**WHAT TO PRODUCE:** Output all of the material once more, so that every line matches the original exactly.

**DATA PROVIDED:**
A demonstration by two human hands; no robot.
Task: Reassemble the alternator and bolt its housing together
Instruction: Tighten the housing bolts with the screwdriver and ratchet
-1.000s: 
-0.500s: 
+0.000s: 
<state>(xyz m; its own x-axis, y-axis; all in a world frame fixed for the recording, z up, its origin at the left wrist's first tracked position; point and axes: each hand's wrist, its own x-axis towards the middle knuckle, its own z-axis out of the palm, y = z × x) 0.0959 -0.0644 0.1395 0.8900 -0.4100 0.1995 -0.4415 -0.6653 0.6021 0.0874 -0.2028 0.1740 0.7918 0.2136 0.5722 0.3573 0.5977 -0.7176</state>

**OUTPUT:**
A demonstration by two human hands; no robot.
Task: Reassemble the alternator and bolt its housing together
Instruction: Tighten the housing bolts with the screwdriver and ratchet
-1.000s: 
-0.500s: 
+0.000s: 
<state>(xyz m; its own x-axis, y-axis; all in a world frame fixed for the recording, z up, its origin at the left wrist's first tracked position; point and axes: each hand's wrist, its own x-axis towards the middle knuckle, its own z-axis out of the palm, y = z × x) 0.0959 -0.0644 0.1395 0.8900 -0.4100 0.1995 -0.4415 -0.6653 0.6021 0.0874 -0.2028 0.1740 0.7918 0.2136 0.5722 0.3573 0.5977 -0.7176</state>

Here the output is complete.